ABOUT THIS EXERCISE -> What is the number of lines in the listing below that include the string "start"? Answer with that number alone.

▬▬▬

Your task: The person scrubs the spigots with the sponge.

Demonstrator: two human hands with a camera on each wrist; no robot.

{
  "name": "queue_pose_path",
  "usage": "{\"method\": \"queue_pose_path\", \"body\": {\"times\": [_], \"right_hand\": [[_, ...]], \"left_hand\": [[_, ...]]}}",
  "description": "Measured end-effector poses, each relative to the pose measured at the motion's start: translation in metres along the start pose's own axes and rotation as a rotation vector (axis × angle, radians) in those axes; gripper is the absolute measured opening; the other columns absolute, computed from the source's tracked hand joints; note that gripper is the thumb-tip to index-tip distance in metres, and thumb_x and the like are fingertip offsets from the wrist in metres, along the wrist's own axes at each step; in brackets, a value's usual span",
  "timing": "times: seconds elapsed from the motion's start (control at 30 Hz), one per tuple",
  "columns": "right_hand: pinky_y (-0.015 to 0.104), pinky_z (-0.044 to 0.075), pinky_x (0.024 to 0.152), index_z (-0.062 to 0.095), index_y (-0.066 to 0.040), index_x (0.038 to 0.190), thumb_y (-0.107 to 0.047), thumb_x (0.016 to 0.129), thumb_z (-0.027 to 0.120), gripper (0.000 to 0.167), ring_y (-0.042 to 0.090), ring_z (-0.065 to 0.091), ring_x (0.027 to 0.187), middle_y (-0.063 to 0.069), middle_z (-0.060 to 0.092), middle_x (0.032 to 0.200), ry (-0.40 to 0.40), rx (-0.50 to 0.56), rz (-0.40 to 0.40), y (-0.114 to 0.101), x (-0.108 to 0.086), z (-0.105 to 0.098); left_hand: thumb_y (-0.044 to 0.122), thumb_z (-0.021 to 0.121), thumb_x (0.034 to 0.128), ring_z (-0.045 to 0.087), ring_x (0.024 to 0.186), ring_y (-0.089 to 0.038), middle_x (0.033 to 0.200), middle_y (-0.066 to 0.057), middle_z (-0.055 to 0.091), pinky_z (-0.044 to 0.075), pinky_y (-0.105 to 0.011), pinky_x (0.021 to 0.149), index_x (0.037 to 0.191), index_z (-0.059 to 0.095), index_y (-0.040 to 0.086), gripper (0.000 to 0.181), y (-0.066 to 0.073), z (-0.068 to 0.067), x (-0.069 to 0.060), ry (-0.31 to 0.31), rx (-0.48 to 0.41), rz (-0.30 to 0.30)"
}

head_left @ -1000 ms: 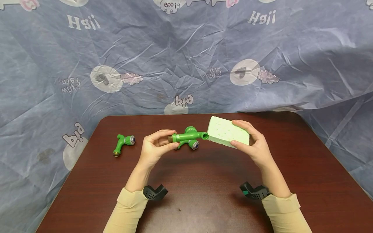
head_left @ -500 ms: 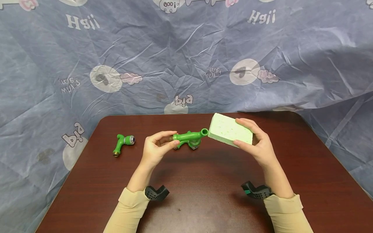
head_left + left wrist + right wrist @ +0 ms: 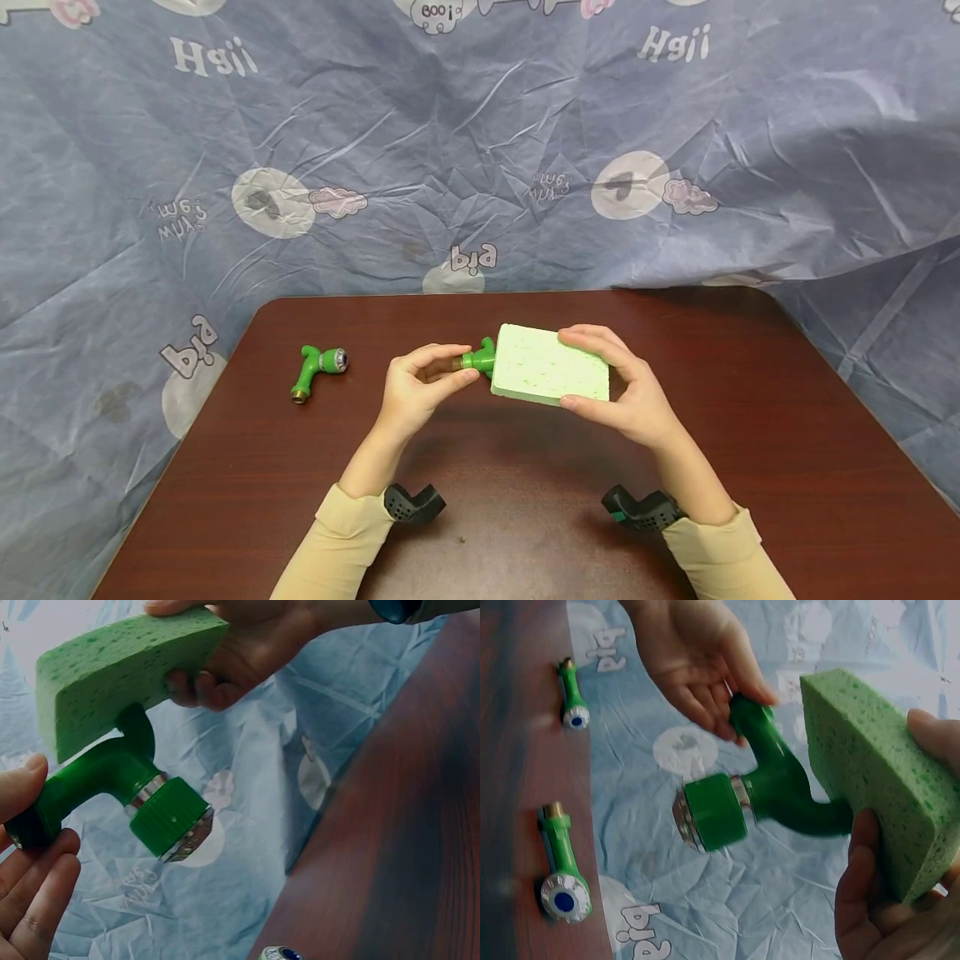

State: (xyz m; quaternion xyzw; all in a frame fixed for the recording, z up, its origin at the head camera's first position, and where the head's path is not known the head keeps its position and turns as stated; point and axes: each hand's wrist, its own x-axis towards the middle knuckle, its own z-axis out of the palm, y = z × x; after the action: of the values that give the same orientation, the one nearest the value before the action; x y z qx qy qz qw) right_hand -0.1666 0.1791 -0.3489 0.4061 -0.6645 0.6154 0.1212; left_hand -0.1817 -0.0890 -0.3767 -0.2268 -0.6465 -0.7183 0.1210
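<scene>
My left hand (image 3: 414, 385) pinches a green faucet (image 3: 97, 774) by its brass threaded end, above the table. The faucet has a ribbed green knob (image 3: 171, 816) with a silver rim, and a curved spout (image 3: 821, 817). A pale green sponge (image 3: 551, 367) is gripped at its right end by my right hand (image 3: 633, 396), thumb on one long edge and fingers on the other. Its broad face lies against the spout in both wrist views. From the head, the sponge hides most of the held faucet.
A similar green faucet (image 3: 309, 375) lies on the dark red-brown table (image 3: 225, 500) at the left. A second one (image 3: 564, 855) lies on the table too, mostly hidden in the head view. A wrinkled blue printed sheet (image 3: 480, 150) hangs behind the table.
The sponge has moved left and slightly down, from the spout's tip to over the faucet's body. My left hand has shifted a little right, and the faucet has turned in its fingers.
</scene>
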Motion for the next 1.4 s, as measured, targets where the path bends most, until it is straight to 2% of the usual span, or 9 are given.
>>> {"method": "queue_pose_path", "body": {"times": [0.1, 0.17, 0.27, 0.53, 0.7, 0.9, 1.07, 1.2, 1.4], "right_hand": [[0.021, 0.049, 0.073, 0.051, 0.010, 0.125, 0.022, 0.062, 0.072, 0.067, 0.026, 0.044, 0.114, 0.021, 0.046, 0.126, -0.017, -0.006, -0.017, -0.002, 0.000, 0.004], [0.022, 0.050, 0.074, 0.052, 0.010, 0.125, 0.021, 0.061, 0.073, 0.067, 0.027, 0.045, 0.114, 0.022, 0.046, 0.126, -0.032, -0.003, -0.020, -0.002, 0.000, 0.005], [0.022, 0.050, 0.075, 0.052, 0.009, 0.124, 0.021, 0.060, 0.074, 0.069, 0.027, 0.045, 0.114, 0.022, 0.046, 0.126, -0.030, -0.018, -0.010, -0.001, -0.001, 0.007], [0.021, 0.048, 0.076, 0.053, 0.010, 0.123, 0.023, 0.057, 0.076, 0.072, 0.025, 0.045, 0.114, 0.024, 0.046, 0.124, -0.044, -0.079, 0.009, 0.004, -0.002, 0.011], [0.019, 0.049, 0.073, 0.053, 0.013, 0.121, 0.027, 0.056, 0.072, 0.069, 0.024, 0.046, 0.111, 0.026, 0.046, 0.122, 0.000, -0.068, 0.002, -0.011, 0.003, 0.013], [0.018, 0.047, 0.075, 0.052, 0.014, 0.120, 0.024, 0.059, 0.074, 0.066, 0.023, 0.045, 0.113, 0.029, 0.045, 0.120, -0.014, -0.109, 0.016, -0.025, 0.009, 0.021], [0.018, 0.046, 0.073, 0.052, 0.015, 0.119, 0.026, 0.057, 0.072, 0.066, 0.023, 0.046, 0.111, 0.029, 0.046, 0.120, 0.019, -0.143, 0.005, -0.028, 0.008, 0.011], [0.019, 0.046, 0.073, 0.053, 0.014, 0.120, 0.028, 0.056, 0.071, 0.068, 0.023, 0.046, 0.112, 0.027, 0.047, 0.121, 0.016, -0.134, -0.002, -0.023, 0.005, -0.001], [0.022, 0.044, 0.076, 0.053, 0.013, 0.121, 0.028, 0.054, 0.071, 0.071, 0.025, 0.044, 0.115, 0.023, 0.048, 0.124, 0.017, -0.138, -0.019, -0.010, -0.002, -0.018]], "left_hand": [[-0.014, 0.073, 0.0720, 0.066, 0.078, -0.012, 0.089, -0.012, 0.067, 0.058, -0.030, 0.070, 0.101, 0.064, -0.015, 0.031, -0.001, 0.002, 0.000, 0.027, -0.005, 0.011], [-0.012, 0.074, 0.0715, 0.067, 0.078, -0.013, 0.089, -0.006, 0.067, 0.058, -0.031, 0.070, 0.101, 0.064, -0.016, 0.032, -0.006, 0.001, 0.000, 0.045, -0.023, 0.031], [-0.013, 0.074, 0.0707, 0.067, 0.076, -0.013, 0.088, 0.000, 0.067, 0.059, -0.031, 0.069, 0.101, 0.063, -0.017, 0.032, -0.005, 0.002, 0.000, 0.069, -0.051, 0.040], [-0.013, 0.075, 0.0700, 0.067, 0.077, -0.013, 0.087, 0.000, 0.066, 0.058, -0.030, 0.069, 0.100, 0.064, -0.017, 0.032, -0.005, 0.005, -0.001, 0.071, -0.055, 0.052], [-0.013, 0.075, 0.0697, 0.067, 0.077, -0.014, 0.088, -0.001, 0.066, 0.058, -0.031, 0.069, 0.099, 0.062, -0.019, 0.033, -0.005, 0.005, -0.001, 0.087, -0.066, 0.071], [-0.014, 0.075, 0.0695, 0.068, 0.079, -0.015, 0.089, -0.003, 0.067, 0.058, -0.030, 0.068, 0.099, 0.062, -0.019, 0.032, -0.005, 0.006, -0.001, 0.105, -0.070, 0.119], [-0.014, 0.074, 0.0696, 0.067, 0.076, -0.014, 0.087, -0.003, 0.067, 0.058, -0.026, 0.065, 0.100, 0.062, -0.019, 0.033, -0.005, 0.005, 0.000, 0.113, -0.104, 0.144], [-0.014, 0.074, 0.0711, 0.067, 0.075, -0.013, 0.087, -0.003, 0.068, 0.057, -0.023, 0.062, 0.100, 0.062, -0.019, 0.032, -0.004, 0.003, 0.001, 0.124, -0.123, 0.150], [-0.014, 0.072, 0.0731, 0.066, 0.071, -0.011, 0.086, -0.001, 0.069, 0.056, -0.022, 0.059, 0.101, 0.061, -0.020, 0.030, -0.002, 0.001, 0.001, 0.144, -0.116, 0.129]]}}
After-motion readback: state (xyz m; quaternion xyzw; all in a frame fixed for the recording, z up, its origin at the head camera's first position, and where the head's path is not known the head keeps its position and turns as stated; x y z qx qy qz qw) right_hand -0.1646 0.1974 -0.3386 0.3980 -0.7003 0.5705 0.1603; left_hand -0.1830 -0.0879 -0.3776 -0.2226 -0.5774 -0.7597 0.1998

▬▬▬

WRITTEN ANSWER -> 2